● TASK: From the first line to the last, give the material again exactly, without the images.

● GIVEN INFORMATION:
--- START ---
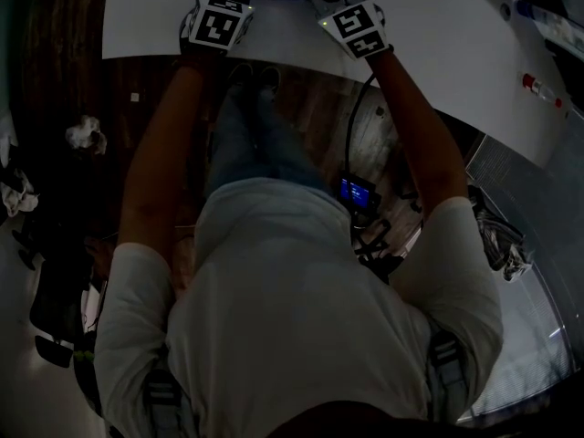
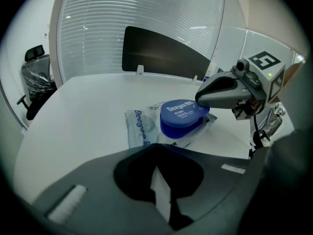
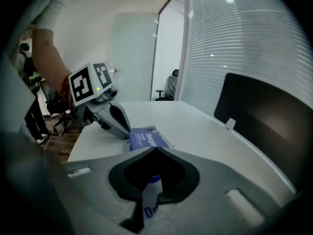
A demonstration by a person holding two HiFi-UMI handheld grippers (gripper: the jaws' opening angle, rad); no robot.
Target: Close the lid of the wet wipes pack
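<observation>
Left gripper (image 3: 123, 129) pinches the wet wipes pack (image 2: 139, 129) at the end farthest from the lid (image 2: 182, 112); right gripper (image 2: 203, 100) pinches it just beside the lid, so nearer. We judge the long axis runs between them.

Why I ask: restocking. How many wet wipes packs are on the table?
1: the wet wipes pack on the white table, with the left tool and right tool at it; others may be hidden.

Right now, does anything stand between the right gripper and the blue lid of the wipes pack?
Nothing visible does. The right gripper is shut on the wet wipes pack at the edge of the blue lid; the left gripper holds its other end.
</observation>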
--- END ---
● RESULT FOR THIS EXERCISE:
A demonstration by a person holding two HiFi-UMI handheld grippers (gripper: the jaws' opening angle, rad); no robot.
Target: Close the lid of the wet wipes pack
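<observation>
Left gripper (image 3: 123, 129) pinches the wet wipes pack (image 2: 139, 129) at the end farthest from the lid (image 2: 182, 112); right gripper (image 2: 203, 100) pinches it just beside the lid, so nearer. We judge the long axis runs between them.

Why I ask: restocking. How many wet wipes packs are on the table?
1: the wet wipes pack on the white table, with the left tool and right tool at it; others may be hidden.

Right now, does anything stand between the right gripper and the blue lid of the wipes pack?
Nothing visible does. The right gripper is shut on the wet wipes pack at the edge of the blue lid; the left gripper holds its other end.
</observation>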

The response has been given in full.